La defenestrazione consentirà alla cleptocrazia russa ex Kgb, come la chiama Piontkovsky, di ampliare il campo di manovra in politica estera, semplicemente ammorbidendo le condizioni dell’inevitabile capitolazione. Oppure – con grado di probabilità inferiore in uno scenario 50-50 – Mosca potrà alzare il livello dello scontro facendo uso in Ucraina di armi nucleari tattiche (diverse centinaia di missili russi con testate a basso potenziale sono pronti al lancio). Alcuni generali dell’esercito potrebbero a quel punto diventare alleati naturali dei “cospiratori”. Sembra fantapolitica ma non lo è.

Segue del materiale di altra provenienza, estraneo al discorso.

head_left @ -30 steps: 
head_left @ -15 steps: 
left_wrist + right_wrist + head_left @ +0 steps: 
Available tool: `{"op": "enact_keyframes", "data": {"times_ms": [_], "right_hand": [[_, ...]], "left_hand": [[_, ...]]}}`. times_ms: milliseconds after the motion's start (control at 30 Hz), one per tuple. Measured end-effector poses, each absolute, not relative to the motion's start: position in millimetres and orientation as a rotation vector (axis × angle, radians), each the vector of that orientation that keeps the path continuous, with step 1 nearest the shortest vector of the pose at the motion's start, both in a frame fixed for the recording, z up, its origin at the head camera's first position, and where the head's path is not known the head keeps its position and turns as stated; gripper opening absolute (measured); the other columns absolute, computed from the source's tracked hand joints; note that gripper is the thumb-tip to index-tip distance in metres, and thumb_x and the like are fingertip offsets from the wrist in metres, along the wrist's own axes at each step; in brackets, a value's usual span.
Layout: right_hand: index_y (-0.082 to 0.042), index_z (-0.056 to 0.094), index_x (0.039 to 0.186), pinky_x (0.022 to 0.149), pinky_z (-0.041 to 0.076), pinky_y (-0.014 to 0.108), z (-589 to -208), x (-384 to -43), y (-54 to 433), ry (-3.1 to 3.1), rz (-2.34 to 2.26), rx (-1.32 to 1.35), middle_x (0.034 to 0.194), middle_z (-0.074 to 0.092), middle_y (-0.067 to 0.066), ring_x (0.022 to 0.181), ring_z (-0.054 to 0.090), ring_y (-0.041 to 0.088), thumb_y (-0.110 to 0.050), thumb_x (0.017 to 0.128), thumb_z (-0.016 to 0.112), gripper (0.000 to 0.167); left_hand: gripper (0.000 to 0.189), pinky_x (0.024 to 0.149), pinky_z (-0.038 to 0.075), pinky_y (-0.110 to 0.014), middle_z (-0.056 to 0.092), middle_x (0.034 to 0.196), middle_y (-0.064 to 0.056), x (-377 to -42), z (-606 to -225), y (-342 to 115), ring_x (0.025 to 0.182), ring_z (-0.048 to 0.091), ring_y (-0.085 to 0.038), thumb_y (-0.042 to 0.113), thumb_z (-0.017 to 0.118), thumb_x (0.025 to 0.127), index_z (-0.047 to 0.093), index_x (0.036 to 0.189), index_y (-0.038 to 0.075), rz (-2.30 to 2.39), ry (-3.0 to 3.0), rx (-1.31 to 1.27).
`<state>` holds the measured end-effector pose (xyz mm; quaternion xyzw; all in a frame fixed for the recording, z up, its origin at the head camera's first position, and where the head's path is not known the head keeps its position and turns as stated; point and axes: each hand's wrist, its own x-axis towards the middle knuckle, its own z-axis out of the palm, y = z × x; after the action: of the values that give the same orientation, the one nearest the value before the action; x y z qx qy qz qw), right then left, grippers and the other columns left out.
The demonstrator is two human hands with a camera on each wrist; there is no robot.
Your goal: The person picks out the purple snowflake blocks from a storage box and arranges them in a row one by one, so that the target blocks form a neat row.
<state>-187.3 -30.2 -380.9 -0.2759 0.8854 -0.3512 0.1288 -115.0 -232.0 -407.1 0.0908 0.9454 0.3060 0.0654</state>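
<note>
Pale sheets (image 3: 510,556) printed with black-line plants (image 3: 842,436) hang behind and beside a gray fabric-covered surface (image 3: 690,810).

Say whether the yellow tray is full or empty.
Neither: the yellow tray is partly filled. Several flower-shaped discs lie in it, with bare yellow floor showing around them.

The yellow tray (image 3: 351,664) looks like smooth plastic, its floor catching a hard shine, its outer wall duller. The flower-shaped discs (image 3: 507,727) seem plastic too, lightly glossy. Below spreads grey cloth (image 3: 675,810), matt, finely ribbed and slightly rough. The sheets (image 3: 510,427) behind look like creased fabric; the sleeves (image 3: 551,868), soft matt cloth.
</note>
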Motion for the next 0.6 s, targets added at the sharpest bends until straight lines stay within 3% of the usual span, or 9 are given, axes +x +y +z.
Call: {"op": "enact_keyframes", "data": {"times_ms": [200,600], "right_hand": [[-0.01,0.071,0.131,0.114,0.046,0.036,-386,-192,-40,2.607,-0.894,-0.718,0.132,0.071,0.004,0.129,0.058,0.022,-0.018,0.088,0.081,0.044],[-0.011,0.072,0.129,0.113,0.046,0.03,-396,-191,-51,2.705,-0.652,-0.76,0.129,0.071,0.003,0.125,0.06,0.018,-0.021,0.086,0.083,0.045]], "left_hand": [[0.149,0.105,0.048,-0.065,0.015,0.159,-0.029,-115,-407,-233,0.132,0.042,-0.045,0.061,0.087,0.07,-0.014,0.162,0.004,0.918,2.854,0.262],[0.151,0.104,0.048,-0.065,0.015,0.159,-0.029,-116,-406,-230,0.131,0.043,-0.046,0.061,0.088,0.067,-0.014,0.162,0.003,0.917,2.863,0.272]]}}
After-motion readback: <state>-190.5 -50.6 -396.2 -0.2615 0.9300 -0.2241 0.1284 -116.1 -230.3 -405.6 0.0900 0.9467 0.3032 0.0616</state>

Proprio il giorno in cui Putin è partito per il vertice SCO di Samarcanda, Kovalchuk ha informato del suo piano i principali notabili del regime. La frase chiave è: “In considerazione del deterioramento dello stato di salute di Vladimir Vladimirovich, le funzioni del leader del Cremlino saranno temporaneamente svolte da un organo collegiale: il Consiglio di Sicurezza”. Il termine “collegiale” offusca la responsabilità personale sia di Putin sia dei membri del nuovo Areopago al potere, per le future drammatiche decisioni che la Russia dovrà prendere. Certo, l’opzione nucleare non conserva i soldi e il business come la pacificazione, anzi le annienta. Kovalchuk sa cosa scegliere, dopo aver sbagliato con l’invasione dell’Ucraina? E chi dell’organo collegiale alla fine prenderà il ruolo di leader della Federazione Russa dopo la sconfitta?